Please give the data again in full, exactly as it reads.

-- Source material follows --

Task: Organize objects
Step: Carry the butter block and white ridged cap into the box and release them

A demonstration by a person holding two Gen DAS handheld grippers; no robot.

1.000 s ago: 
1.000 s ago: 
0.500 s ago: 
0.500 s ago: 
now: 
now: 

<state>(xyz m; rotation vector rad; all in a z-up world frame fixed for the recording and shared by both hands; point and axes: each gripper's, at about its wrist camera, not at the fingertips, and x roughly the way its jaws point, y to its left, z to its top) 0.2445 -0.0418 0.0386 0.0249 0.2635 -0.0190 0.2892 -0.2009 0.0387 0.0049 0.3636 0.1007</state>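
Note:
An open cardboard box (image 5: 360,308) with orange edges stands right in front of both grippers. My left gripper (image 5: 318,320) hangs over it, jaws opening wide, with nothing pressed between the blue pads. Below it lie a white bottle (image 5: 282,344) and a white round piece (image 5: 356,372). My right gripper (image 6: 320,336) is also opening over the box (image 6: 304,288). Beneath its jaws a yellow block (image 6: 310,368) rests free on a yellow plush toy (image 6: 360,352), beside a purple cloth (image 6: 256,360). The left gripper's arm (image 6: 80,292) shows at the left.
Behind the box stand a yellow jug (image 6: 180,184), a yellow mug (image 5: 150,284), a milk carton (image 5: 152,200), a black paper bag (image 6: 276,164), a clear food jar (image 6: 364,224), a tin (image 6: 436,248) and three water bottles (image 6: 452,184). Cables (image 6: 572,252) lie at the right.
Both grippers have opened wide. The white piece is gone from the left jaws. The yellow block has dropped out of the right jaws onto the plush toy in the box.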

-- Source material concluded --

Solved exercise:
Task: Organize objects
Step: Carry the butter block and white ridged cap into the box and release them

A demonstration by a person holding two Gen DAS handheld grippers; no robot.

1.000 s ago: 
1.000 s ago: 
0.500 s ago: 
0.500 s ago: 
now: 
now: 

<state>(xyz m; rotation vector rad; all in a z-up world frame fixed for the recording and shared by both hands; point and axes: each gripper's, at about its wrist camera, not at the fingertips, and x roughly the way its jaws point, y to its left, z to its top) 0.2445 -0.0418 0.0386 0.0249 0.2635 -0.0190 0.2892 -0.2009 0.0387 0.0049 0.3636 0.1007</state>
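Note:
An open cardboard box (image 5: 360,308) with orange edges stands right in front of both grippers. My left gripper (image 5: 318,320) hangs over it, jaws opening wide, with nothing pressed between the blue pads. Below it lie a white bottle (image 5: 282,344) and a white round piece (image 5: 356,372). My right gripper (image 6: 320,336) is also opening over the box (image 6: 304,288). Beneath its jaws a yellow block (image 6: 310,368) rests free on a yellow plush toy (image 6: 360,352), beside a purple cloth (image 6: 256,360). The left gripper's arm (image 6: 80,292) shows at the left.
Behind the box stand a yellow jug (image 6: 180,184), a yellow mug (image 5: 150,284), a milk carton (image 5: 152,200), a black paper bag (image 6: 276,164), a clear food jar (image 6: 364,224), a tin (image 6: 436,248) and three water bottles (image 6: 452,184). Cables (image 6: 572,252) lie at the right.
Both grippers have opened wide. The white piece is gone from the left jaws. The yellow block has dropped out of the right jaws onto the plush toy in the box.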

The exercise ends with this answer.